REQUIRED ACTION
Among the entries below, find each line with "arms" and show it.

INFORMATION SHOWN
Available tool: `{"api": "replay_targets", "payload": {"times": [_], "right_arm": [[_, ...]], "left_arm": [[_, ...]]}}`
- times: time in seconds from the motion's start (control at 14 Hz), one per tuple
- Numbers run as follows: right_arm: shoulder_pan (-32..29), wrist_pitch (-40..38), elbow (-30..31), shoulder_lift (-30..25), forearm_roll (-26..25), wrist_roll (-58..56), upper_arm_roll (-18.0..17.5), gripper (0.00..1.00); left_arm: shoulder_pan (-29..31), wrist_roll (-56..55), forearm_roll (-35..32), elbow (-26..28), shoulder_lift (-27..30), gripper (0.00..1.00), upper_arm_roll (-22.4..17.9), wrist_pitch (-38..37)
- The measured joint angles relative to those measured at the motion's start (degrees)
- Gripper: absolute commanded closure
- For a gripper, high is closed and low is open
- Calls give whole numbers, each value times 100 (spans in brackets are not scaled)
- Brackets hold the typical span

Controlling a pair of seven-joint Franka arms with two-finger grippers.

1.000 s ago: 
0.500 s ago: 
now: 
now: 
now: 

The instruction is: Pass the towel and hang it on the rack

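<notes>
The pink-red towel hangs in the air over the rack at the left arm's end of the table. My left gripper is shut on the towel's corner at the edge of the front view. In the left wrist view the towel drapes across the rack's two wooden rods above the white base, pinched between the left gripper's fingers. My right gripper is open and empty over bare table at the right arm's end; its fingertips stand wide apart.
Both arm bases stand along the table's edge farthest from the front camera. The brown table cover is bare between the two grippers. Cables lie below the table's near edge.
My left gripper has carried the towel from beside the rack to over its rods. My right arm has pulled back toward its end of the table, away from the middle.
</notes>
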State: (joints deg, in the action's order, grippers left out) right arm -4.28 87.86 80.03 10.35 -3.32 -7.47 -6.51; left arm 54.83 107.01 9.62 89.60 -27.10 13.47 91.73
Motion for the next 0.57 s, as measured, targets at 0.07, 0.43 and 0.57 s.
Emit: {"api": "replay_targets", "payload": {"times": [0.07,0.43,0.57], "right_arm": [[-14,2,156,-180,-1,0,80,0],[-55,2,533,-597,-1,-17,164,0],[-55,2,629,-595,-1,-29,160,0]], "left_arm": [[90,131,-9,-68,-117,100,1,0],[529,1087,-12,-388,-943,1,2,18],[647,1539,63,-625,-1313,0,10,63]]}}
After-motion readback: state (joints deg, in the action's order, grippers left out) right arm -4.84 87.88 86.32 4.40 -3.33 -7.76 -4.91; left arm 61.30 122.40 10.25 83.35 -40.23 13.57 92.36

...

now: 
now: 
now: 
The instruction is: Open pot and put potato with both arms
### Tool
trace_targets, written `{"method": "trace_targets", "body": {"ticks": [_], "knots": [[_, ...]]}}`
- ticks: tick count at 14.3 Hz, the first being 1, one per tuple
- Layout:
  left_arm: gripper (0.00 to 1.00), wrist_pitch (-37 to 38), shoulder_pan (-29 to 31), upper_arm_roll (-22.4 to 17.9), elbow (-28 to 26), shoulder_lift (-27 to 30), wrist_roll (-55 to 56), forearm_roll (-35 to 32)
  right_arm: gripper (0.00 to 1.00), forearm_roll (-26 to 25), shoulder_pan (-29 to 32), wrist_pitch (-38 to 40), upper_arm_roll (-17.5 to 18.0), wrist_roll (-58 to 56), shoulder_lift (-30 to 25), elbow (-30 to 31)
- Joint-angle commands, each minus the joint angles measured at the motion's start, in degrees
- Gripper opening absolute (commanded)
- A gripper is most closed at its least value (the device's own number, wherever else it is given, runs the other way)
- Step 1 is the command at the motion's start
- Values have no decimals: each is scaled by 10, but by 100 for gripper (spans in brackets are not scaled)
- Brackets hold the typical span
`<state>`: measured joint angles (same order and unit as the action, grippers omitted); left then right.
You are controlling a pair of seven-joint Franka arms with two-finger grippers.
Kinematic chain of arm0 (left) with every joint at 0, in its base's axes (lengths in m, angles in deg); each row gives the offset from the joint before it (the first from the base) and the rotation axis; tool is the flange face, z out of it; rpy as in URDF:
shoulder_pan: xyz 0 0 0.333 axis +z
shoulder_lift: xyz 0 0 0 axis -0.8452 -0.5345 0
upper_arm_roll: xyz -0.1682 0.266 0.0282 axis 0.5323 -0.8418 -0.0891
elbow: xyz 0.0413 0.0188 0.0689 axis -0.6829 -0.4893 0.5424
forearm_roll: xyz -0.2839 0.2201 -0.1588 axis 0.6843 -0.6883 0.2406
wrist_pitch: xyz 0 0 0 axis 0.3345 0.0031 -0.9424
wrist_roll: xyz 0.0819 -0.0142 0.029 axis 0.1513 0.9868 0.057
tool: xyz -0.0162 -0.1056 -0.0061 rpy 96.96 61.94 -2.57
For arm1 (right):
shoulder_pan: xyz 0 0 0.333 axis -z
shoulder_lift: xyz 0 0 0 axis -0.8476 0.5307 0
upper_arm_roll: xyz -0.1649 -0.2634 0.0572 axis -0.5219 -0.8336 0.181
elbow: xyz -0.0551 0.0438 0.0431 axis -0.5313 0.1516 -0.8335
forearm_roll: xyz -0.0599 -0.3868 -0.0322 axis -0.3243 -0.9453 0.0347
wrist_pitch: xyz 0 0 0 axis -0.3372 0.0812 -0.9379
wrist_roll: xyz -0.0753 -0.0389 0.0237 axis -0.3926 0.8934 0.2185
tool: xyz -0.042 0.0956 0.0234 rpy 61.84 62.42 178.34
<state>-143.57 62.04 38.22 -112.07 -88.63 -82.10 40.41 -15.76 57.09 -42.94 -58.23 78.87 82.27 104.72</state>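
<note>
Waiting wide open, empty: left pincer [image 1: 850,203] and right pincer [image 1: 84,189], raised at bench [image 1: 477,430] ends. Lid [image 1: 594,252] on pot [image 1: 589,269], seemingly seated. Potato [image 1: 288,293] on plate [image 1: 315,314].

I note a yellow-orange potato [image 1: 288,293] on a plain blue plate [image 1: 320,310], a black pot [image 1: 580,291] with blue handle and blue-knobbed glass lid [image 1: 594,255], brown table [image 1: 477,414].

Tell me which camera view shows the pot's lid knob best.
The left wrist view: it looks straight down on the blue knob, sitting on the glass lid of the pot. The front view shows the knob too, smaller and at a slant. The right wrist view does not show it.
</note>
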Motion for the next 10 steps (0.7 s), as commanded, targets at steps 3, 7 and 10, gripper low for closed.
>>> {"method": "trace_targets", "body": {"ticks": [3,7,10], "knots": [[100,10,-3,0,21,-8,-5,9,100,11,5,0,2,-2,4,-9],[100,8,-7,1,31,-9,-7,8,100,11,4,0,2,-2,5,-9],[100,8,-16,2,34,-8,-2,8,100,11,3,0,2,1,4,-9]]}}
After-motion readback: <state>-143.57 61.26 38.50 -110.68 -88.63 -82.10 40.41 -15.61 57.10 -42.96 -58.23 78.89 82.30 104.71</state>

WRITTEN REPLY
Controlling a pair of seven-joint Franka arms with two-finger grippers.
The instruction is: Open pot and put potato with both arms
You are controlling a pair of seven-joint Franka arms with two-finger grippers.

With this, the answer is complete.